Records shown -
== == ==
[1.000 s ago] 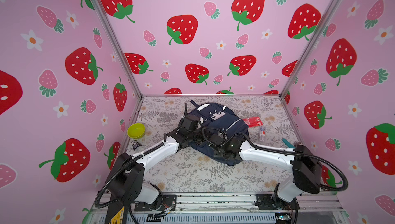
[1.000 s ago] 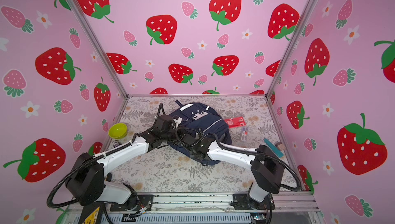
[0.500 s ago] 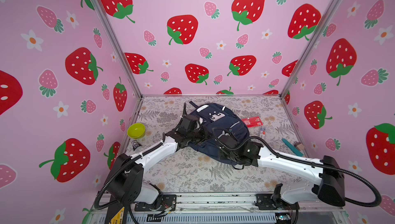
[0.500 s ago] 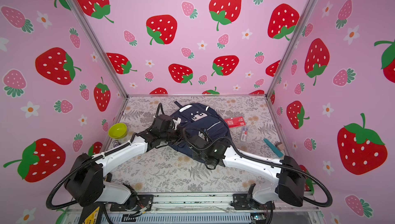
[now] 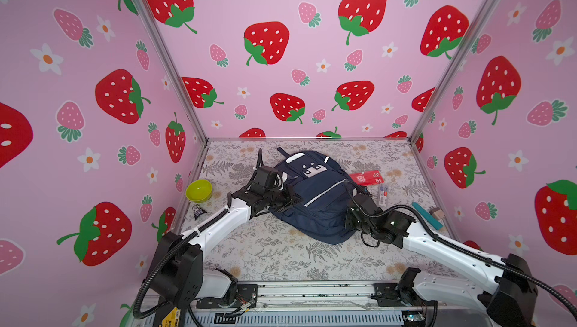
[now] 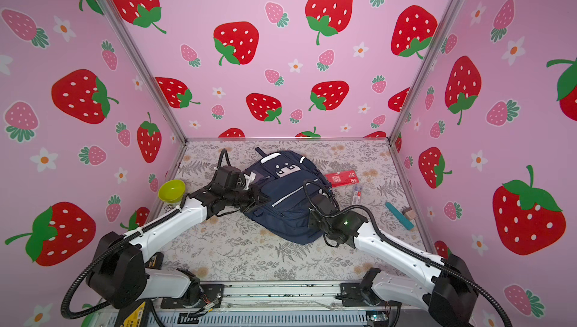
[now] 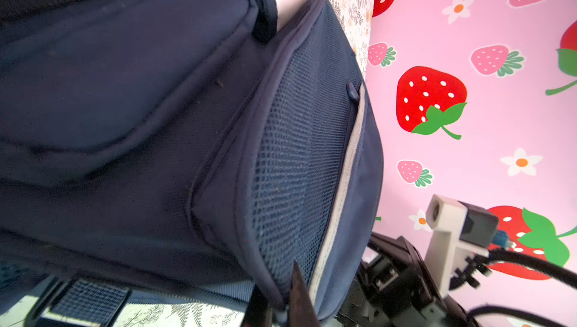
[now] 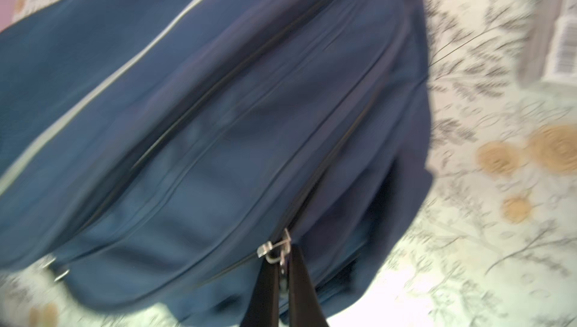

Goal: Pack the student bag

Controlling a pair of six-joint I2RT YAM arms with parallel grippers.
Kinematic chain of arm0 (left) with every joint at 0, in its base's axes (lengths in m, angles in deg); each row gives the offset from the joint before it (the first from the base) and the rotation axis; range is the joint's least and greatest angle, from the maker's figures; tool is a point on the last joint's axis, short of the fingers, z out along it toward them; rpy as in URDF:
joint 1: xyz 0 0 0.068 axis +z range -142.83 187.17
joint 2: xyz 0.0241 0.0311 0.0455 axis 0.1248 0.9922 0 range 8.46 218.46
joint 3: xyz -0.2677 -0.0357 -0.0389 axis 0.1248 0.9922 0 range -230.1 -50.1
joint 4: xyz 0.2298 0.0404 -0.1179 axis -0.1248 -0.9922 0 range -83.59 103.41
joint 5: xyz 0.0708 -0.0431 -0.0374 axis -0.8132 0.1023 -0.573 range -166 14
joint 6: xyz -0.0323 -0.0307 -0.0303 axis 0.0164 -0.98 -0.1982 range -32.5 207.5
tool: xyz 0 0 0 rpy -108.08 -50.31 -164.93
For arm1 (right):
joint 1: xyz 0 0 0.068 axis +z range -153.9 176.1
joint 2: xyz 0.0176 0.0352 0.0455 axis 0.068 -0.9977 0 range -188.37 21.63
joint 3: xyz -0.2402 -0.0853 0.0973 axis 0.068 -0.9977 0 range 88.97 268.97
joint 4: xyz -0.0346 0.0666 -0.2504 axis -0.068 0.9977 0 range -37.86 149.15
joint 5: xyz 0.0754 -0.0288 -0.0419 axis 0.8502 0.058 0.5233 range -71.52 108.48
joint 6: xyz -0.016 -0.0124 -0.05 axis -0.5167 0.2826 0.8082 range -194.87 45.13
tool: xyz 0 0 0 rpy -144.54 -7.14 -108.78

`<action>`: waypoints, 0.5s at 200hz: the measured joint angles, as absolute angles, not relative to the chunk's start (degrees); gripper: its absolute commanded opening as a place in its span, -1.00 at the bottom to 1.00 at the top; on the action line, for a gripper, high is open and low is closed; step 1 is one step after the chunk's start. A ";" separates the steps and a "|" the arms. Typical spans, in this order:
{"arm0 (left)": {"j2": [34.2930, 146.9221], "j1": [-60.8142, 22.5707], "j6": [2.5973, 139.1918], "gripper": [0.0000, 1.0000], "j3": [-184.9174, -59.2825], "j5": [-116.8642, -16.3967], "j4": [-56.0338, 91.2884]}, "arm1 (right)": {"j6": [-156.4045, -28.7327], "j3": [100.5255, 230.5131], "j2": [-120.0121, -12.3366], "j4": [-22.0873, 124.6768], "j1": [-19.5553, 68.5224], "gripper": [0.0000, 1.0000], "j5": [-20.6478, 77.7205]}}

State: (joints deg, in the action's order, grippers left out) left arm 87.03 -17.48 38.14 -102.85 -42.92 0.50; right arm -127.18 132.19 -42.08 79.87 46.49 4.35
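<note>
The student bag (image 5: 315,199) (image 6: 285,206), a navy-blue backpack with a white face patch, lies flat in the middle of the floral table. My left gripper (image 5: 295,200) (image 6: 265,199) is at the bag's left side. In the left wrist view it (image 7: 282,299) is shut on the edge of the bag's mesh side pocket (image 7: 299,153). My right gripper (image 5: 349,220) (image 6: 312,220) is at the bag's near right edge. In the blurred right wrist view it (image 8: 282,267) is shut on a metal zip pull (image 8: 274,249) at the end of a zip line.
A green bowl (image 5: 199,190) and a small dark packet (image 5: 198,211) sit by the left wall. Right of the bag lie a red packet (image 5: 367,178), a clear pen pack (image 5: 383,195), a teal bar (image 5: 427,215) and a small block (image 5: 436,213).
My right gripper has travelled from the bag's middle to its near right edge, still shut on the zip pull. The left gripper has held its place.
</note>
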 measured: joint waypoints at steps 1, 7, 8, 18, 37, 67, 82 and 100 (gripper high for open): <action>87.01 -17.37 38.20 -1.00 -102.85 -42.86 0.37 | -126.94 132.08 -42.10 79.65 46.32 -1.00 4.53; 86.96 -16.40 38.75 -1.00 -102.85 -42.20 -0.26 | -125.72 131.66 -42.18 78.69 45.90 -1.00 5.25; 86.96 -16.30 38.84 -1.00 -102.85 -42.16 -0.35 | -125.59 131.64 -42.18 78.58 45.88 -1.00 5.31; 86.94 -14.24 40.13 -1.00 -102.85 -41.19 -1.77 | -123.56 131.60 -42.71 77.38 46.25 -1.00 6.34; 86.96 -9.28 42.53 -1.00 -103.00 -40.06 -4.90 | -121.00 132.12 -44.55 75.26 49.84 -1.00 6.95; 88.17 -1.50 45.44 -0.38 -105.06 -40.32 -9.90 | -118.51 136.21 -50.21 72.00 60.13 -1.00 7.22; 88.49 1.10 45.70 -0.06 -106.13 -44.17 -10.23 | -118.29 138.11 -52.92 71.24 63.06 -1.00 8.51; 86.96 2.59 45.74 0.07 -106.24 -47.23 -10.71 | -118.42 139.55 -55.71 70.28 64.55 -1.00 11.17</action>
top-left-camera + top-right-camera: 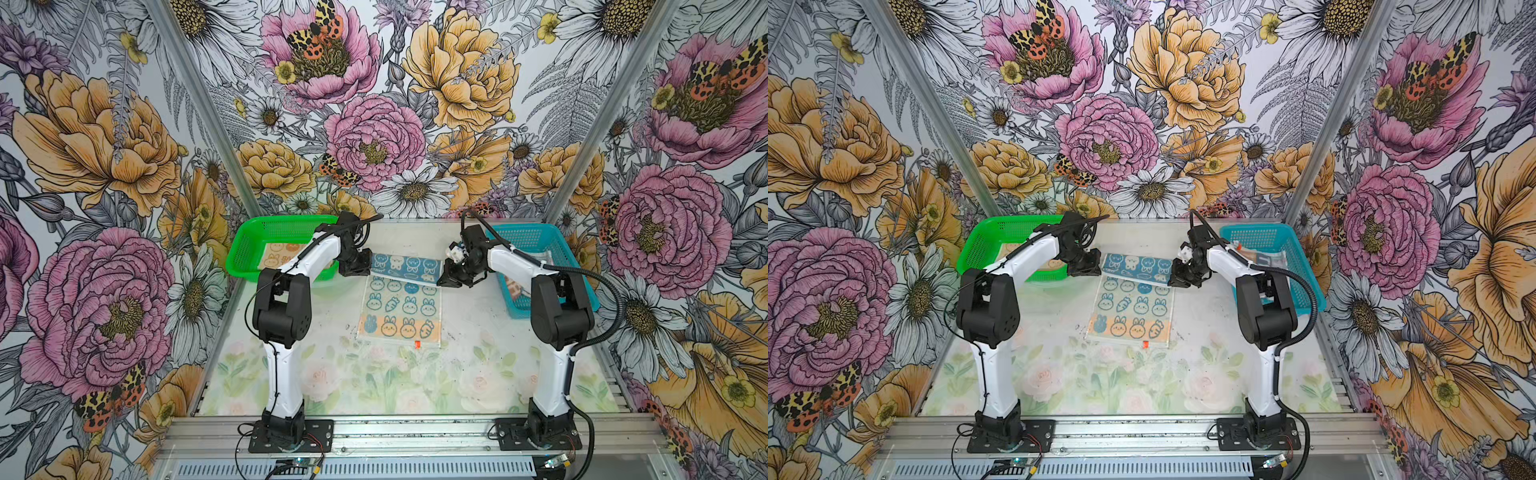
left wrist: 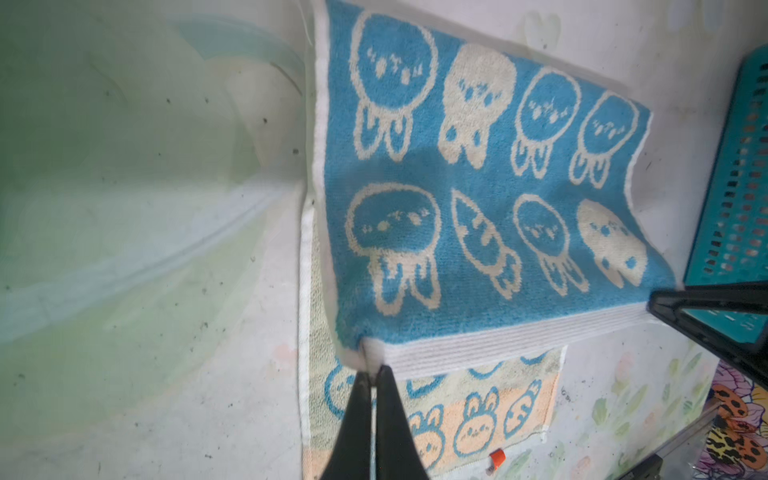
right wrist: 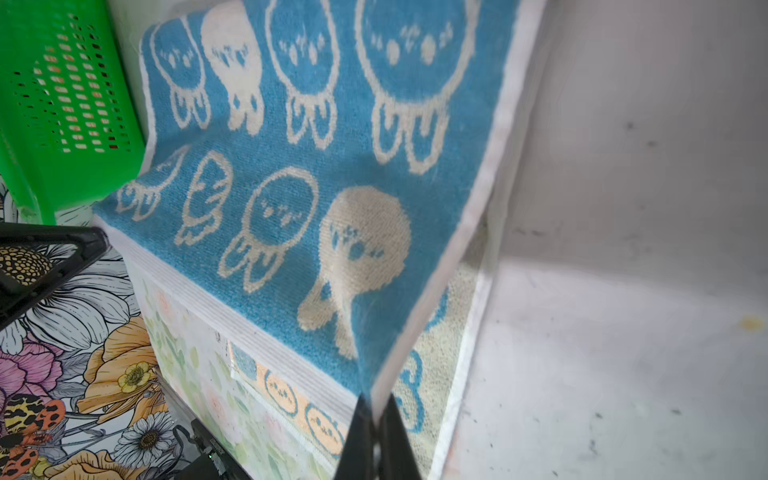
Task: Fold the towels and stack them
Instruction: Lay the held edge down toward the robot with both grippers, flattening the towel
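Observation:
A teal-blue towel with white bunnies (image 1: 405, 266) is partly lifted. Its far strip shows the blue face (image 1: 1136, 264), held taut above the table between both grippers. The rest (image 1: 399, 307) lies flat, pale side up, with an orange band at the near edge. My left gripper (image 1: 370, 266) (image 2: 374, 370) is shut on the strip's left corner. My right gripper (image 1: 442, 278) (image 3: 374, 405) is shut on its right corner. An orange towel (image 1: 276, 255) lies in the green basket. A striped towel (image 1: 1266, 259) lies in the blue basket.
The green basket (image 1: 249, 245) stands at the back left and the blue basket (image 1: 557, 249) at the back right, each close behind an arm. A small red tag (image 1: 417, 343) sticks out at the towel's near edge. Flowered walls enclose the table on three sides.

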`<action>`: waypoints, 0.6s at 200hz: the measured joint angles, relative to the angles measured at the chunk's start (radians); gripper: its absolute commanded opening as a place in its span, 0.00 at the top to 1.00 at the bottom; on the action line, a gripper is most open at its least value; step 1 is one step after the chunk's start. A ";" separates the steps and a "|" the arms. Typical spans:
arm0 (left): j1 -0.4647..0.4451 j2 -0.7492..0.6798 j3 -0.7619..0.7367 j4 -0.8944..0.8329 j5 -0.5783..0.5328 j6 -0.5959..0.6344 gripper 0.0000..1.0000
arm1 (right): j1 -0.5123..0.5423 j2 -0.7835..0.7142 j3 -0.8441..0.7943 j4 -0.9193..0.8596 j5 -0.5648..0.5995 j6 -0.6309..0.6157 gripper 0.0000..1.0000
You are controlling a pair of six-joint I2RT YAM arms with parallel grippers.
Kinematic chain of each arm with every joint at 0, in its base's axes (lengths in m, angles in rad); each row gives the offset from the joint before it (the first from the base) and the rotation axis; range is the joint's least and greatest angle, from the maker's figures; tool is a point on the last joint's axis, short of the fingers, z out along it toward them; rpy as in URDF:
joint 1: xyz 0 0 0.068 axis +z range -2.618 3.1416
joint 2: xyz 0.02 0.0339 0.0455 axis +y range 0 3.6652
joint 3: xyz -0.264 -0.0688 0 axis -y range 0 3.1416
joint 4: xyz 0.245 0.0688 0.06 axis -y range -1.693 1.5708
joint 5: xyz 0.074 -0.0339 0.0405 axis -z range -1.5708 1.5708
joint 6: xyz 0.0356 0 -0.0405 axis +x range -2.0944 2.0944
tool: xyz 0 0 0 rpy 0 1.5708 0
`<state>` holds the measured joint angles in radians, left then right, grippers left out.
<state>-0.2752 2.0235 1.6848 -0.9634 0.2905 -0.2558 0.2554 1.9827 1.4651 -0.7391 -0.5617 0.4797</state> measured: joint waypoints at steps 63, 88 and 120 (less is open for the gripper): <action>-0.044 -0.220 -0.330 0.065 -0.064 -0.007 1.00 | 0.087 -0.193 -0.283 0.090 0.020 0.000 1.00; -0.052 -0.293 -0.419 0.078 -0.066 -0.013 1.00 | 0.109 -0.249 -0.338 0.103 0.026 0.003 1.00; -0.054 -0.389 -0.514 0.096 -0.066 -0.042 1.00 | 0.142 -0.313 -0.386 0.125 0.042 0.021 1.00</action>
<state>-0.3290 1.6341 1.1709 -0.8677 0.2241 -0.2977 0.3977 1.6699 1.0794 -0.6144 -0.5198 0.5007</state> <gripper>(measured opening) 0.047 0.055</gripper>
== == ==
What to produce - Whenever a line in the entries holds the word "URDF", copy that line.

Output -
Kinematic chain of arm0 (left) with every joint at 0, in its base's axes (lengths in m, angles in deg); each row gives the offset from the joint before it (the first from the base) and the rotation axis; range is the joint's least and greatest angle, from the maker's figures; tool is a point on the last joint's axis, short of the fingers, z out along it toward them; rpy as in URDF:
Kinematic chain of each arm with every joint at 0, in its base's axes (lengths in m, angles in rad); each row gives the offset from the joint before it (the first from the base) and the rotation axis; range is the joint's least and greatest angle, from the maker's figures; tool is a point on the last joint's axis, short of the fingers, z out along it toward them; rpy as in URDF:

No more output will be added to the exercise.